Well from what I understand it only runs off of wifi, correct? That meaning that the module in the air ride system needs to be connected to the same network as the phone, therefore allowing them to communicate. If that's the case then the application can only be used in a known wifi area such as a hotspot at a starbucks or your house. I'm sure people will say get the verizon lte hotspot and connect them but the verizon hotspot doesn't work like that, it doesn't give out a static IP so you cant connect devices across that network. 

The only way I could see this being useful is if the module worked off of bluetooth that way you could just pair it like a headset and have it work anywhere as long as the phone was in range. 
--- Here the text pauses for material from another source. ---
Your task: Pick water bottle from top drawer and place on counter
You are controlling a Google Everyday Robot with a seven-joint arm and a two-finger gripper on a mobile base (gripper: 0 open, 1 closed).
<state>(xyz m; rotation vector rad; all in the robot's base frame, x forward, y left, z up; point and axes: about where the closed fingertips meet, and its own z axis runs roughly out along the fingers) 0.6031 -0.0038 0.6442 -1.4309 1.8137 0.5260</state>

Correct me if I'm wrong though.

BTW haven't seen you around since I was a local in the MK4 forums. :wave:


----------



## kilimats (Mar 5, 2006)

VWskate said:


> Well from what I understand it only runs off of wifi, correct? That meaning that the module in the air ride system needs to be connected to the same network as the phone, therefore allowing them to communicate. If that's the case then the application can only be used in a known wifi area such as a hotspot at a starbucks or your house. I'm sure people will say get the verizon lte hotspot and connect them but the verizon hotspot doesn't work like that, it doesn't give out a static IP so you cant connect devices across that network.
> 
> The only way I could see this being useful is if the module worked off of bluetooth that way you could just pair it like a headset and have it work anywhere as long as the phone was in range.
> 
> ...


I think you got things mixed up, the ECU will have it's own HOTSPOT, you'll plug a WIFI device to the air management and your iphone will automatically switch to it when it's in range


----------



## VWskate (Apr 12, 2007)

kilimats said:


> I think you got things mixed up, the ECU will have it's own HOTSPOT, you'll plug a WIFI device to the air management and your iphone will automatically switch to it when it's in range


Oooohhh, which makes sense why the ECU needs an update to work with this. Alright, now it's better.


----------



## MechEngg (Jan 13, 2009)

VWskate said:


> Oooohhh, which makes sense why the ECU needs an update to work with this. Alright, now it's better.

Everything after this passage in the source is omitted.